> _Work order_:
Write out the stretch of lines below that begins at the line with "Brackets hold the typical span" and ends at the line with "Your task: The", including both, exactly as given and nothing more.

- - - - -

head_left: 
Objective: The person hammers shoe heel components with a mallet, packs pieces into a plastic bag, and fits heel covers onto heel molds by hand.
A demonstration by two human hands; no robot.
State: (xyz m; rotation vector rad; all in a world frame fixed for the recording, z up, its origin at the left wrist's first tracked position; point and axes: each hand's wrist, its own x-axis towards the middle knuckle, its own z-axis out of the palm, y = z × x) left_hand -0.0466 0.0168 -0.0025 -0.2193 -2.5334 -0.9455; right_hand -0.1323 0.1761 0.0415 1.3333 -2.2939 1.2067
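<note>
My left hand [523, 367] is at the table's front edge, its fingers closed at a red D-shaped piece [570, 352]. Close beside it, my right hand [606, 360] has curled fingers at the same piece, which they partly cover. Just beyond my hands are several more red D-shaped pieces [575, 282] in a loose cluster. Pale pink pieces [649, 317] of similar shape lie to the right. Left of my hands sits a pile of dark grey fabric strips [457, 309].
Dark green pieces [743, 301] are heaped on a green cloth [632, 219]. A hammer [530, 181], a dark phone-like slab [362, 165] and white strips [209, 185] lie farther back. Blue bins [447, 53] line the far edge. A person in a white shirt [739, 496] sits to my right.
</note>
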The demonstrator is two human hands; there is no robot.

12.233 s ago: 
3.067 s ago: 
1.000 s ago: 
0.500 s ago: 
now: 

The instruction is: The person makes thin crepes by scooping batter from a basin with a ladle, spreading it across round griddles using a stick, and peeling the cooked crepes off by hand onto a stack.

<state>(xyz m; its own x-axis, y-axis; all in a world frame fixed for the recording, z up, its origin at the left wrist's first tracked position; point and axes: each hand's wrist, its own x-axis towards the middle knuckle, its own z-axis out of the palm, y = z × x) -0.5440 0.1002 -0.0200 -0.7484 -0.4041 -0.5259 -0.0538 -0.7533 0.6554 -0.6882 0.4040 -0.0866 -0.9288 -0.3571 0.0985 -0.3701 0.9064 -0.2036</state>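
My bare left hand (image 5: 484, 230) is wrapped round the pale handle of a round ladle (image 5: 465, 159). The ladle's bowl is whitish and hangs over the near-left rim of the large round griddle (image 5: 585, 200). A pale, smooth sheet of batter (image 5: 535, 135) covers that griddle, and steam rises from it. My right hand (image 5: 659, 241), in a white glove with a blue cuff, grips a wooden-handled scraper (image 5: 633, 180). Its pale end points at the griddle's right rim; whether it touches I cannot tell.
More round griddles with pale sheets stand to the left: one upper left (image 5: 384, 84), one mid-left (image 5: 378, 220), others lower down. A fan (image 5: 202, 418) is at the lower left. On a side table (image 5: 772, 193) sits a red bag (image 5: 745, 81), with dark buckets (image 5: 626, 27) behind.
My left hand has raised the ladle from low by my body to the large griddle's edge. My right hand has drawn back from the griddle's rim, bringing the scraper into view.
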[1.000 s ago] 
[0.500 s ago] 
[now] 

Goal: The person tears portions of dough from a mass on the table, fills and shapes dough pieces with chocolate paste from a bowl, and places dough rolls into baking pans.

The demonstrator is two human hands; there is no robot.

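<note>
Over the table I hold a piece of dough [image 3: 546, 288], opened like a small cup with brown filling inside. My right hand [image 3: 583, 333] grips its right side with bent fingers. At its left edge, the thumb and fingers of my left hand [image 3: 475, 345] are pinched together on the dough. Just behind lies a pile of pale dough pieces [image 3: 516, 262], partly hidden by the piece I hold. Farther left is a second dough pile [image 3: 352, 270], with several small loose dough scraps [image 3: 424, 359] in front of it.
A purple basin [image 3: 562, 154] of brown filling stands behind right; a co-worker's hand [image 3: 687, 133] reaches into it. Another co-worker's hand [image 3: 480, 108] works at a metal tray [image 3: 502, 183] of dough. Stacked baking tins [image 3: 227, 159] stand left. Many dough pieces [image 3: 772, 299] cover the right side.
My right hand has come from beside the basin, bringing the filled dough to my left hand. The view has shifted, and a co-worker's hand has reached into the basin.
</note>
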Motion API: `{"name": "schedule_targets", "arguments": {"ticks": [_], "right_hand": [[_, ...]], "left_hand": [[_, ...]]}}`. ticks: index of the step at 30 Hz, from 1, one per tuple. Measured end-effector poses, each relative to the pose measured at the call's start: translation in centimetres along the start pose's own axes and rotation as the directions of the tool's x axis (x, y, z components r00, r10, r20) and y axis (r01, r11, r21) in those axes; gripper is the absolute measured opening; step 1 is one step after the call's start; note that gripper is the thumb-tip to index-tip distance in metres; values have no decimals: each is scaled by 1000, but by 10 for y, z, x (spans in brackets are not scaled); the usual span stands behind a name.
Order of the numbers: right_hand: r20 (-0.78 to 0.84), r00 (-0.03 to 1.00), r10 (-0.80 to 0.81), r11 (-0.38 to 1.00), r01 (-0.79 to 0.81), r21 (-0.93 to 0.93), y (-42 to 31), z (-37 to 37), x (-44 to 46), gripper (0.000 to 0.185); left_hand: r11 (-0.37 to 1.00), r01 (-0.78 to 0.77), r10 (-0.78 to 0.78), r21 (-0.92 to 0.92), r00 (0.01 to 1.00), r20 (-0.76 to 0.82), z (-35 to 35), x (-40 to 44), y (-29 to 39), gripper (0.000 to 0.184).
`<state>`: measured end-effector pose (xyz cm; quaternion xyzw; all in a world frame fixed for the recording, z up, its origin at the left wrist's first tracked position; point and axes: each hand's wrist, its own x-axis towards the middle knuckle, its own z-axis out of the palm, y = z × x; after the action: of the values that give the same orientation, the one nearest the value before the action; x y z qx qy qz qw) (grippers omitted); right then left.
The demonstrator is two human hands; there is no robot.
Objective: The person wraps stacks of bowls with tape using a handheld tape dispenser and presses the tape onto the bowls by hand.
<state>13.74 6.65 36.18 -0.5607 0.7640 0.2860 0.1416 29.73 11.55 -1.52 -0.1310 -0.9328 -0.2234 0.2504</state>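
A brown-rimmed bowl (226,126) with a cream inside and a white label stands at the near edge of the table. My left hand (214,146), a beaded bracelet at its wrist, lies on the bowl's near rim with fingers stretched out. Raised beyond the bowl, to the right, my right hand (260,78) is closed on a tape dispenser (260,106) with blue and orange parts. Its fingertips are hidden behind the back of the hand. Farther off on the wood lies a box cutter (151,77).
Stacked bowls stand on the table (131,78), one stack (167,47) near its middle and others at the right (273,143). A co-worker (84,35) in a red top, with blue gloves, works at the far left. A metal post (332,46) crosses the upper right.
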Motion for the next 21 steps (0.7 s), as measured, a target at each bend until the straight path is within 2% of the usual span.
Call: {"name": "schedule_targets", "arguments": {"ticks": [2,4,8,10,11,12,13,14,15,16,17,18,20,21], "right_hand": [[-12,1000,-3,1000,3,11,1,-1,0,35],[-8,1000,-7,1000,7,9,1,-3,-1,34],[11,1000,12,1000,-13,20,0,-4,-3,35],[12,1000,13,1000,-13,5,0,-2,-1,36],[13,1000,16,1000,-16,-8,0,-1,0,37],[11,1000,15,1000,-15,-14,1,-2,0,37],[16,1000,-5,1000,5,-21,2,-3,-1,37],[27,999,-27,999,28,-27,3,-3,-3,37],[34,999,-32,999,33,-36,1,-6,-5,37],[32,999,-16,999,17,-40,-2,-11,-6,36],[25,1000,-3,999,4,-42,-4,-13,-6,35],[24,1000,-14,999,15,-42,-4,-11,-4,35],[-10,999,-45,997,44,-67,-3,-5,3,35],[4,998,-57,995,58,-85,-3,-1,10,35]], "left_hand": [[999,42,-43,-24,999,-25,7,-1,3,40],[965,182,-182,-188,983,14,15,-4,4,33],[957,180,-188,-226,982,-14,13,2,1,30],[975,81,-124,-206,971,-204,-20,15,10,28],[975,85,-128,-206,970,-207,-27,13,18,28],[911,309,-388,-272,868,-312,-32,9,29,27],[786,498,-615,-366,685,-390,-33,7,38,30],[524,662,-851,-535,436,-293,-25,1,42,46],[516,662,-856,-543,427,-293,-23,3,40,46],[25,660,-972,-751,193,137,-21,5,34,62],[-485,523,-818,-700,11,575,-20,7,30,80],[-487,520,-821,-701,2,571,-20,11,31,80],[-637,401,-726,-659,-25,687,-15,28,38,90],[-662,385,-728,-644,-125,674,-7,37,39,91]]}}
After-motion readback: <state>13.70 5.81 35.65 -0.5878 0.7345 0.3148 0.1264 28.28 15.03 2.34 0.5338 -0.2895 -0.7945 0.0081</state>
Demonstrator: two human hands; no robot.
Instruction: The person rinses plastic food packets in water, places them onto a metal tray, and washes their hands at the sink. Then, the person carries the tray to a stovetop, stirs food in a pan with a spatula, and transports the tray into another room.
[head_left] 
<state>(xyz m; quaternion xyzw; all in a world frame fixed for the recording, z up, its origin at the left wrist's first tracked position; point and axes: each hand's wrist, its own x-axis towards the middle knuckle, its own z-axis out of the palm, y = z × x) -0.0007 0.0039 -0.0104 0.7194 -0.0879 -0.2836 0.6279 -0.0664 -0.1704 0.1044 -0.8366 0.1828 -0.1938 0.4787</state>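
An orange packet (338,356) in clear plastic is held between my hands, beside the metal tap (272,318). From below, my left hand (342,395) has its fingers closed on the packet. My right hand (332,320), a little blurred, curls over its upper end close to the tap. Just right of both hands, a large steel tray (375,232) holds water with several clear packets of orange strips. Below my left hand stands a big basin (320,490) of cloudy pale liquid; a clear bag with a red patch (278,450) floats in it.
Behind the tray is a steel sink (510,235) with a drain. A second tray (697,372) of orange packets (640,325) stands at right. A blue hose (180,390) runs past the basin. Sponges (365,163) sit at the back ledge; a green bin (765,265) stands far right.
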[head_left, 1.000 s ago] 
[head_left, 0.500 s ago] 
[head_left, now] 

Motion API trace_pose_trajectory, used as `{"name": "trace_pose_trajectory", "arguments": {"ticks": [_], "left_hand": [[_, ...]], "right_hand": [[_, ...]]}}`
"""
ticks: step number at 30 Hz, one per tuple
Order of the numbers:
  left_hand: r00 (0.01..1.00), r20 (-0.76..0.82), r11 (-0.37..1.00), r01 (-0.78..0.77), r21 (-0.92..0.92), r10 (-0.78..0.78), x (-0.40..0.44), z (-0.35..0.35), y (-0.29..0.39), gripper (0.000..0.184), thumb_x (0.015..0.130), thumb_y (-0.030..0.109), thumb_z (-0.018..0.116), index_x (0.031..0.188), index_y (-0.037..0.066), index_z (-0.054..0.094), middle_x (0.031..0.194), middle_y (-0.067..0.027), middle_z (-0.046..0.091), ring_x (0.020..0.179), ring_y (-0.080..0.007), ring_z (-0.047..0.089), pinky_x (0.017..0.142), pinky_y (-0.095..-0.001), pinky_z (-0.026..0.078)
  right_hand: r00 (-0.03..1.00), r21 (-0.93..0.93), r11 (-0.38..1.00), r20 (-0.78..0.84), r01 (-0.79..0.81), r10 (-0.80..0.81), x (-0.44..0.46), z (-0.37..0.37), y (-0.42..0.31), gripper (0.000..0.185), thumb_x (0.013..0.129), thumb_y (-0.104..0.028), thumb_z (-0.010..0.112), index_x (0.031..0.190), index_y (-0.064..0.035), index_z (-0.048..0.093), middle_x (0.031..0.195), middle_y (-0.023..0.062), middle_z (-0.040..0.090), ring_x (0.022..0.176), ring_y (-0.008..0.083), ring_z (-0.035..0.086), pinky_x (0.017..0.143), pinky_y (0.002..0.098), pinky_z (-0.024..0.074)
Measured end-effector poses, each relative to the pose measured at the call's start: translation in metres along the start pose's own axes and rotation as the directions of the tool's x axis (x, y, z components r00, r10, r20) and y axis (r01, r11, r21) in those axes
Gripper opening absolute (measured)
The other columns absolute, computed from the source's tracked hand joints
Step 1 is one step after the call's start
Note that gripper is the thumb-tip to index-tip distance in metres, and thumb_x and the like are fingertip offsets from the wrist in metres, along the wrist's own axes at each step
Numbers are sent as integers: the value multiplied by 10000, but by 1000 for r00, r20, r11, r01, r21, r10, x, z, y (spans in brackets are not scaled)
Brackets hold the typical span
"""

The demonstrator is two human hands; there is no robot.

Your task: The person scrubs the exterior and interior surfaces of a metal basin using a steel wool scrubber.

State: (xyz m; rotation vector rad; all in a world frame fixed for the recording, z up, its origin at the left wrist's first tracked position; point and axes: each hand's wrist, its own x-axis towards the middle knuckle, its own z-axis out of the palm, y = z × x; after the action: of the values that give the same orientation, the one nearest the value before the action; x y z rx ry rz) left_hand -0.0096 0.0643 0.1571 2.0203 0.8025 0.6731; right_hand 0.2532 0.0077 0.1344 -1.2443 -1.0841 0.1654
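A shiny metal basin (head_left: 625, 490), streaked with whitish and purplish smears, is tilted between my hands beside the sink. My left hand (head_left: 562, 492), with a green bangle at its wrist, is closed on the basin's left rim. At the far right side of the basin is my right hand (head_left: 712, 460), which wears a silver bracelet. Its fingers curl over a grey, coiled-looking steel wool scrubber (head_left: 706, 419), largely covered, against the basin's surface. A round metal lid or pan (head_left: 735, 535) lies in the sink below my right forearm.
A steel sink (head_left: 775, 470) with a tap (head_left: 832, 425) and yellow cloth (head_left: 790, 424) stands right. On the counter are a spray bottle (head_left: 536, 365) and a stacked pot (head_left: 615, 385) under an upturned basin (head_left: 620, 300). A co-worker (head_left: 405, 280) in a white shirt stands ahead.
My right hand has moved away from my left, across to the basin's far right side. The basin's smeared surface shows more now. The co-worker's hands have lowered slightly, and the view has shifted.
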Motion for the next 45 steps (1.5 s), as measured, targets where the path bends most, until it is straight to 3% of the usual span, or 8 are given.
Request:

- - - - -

> _Exercise response_:
Brackets hold the typical span
"""

The demonstrator is two human hands; there is no robot.

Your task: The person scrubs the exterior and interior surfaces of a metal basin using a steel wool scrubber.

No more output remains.